It seems that the guns are the most expensive when bought from the company store itself


----------



## darkgael (Feb 10, 2006)

Alexandrov: Good advice in this thread. Just my .02 about barrel wear, which you have mentioned a couple of times. Given the calibers mentioned, especially the .30-06, a quality barrel should outlive you. You'd have to shoot an awful lot to wear it out. I have an old 1903 Springfield, made in 1905 and rebarreled in the 1920's, that still shoots sub MOA groups. I have owned it for years and shot it a great deal.
Pete


----------



## johngfoster (Oct 21, 2007)

The major difference between the XCR and the SPS is the stock. The stock on the SPS is cheap plastic and the action is not bedded. Because of this, you can get some flex in the stock. Bedded actions are more accurate. The XCR has a better stock (Hogue overmolded stock) but I'm not sure if it's bedded or not. It most likely is at least stiffer. This is usually where most of the price difference is found between different models of rifles with the same basic action. Hope this helps some.


----------



## dakotashooter2 (Oct 31, 2003)

Unless you are shooting a 308 or 06 on weekly prarie dog hunts or benchrest competition it is unlikely you will wear out a barrel in your lifetime.

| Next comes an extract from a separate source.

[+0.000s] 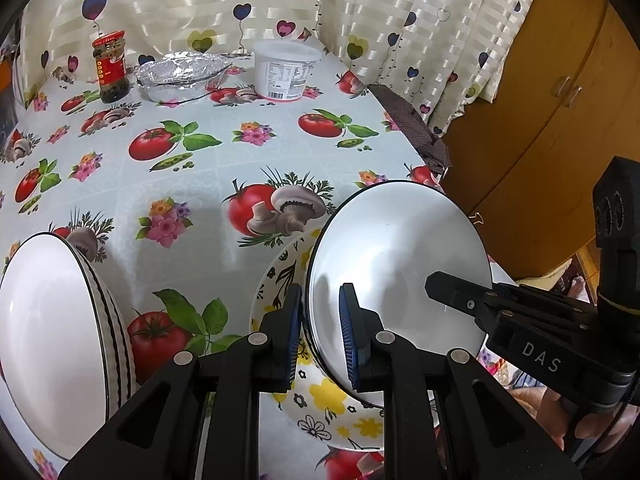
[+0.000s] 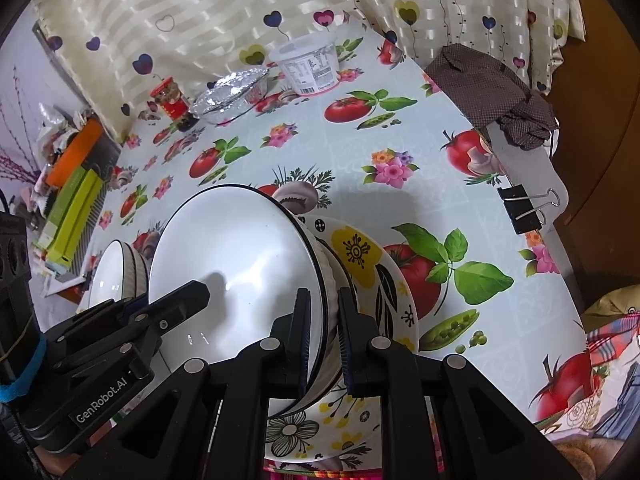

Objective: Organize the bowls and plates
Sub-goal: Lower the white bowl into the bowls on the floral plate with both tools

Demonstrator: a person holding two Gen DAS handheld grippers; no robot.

Stocks.......... it's about personal preferance. the statement is often make that synthetics are more durable. This may be true from a cosmetic veiwpoint but if you don't mind looking at a few dings here and there propertly finished wood has all the durability one would ever need. My biggest beef with synthetic stocks is noise. I spend a considerable amount of time hunting in the brush. A frozen twig scraping across a synthetic stock is like fingernails on a chalkboard. Even I can tell when somebody is walking through the brush with a synthetic stock.

It also depends on if you want a working gun or one that is pretty to look at. I know of a couple of guy's who won't even go through brush for fear of scratching their rifle. Bells and whistles are not necessary to get a good quality gun.


----------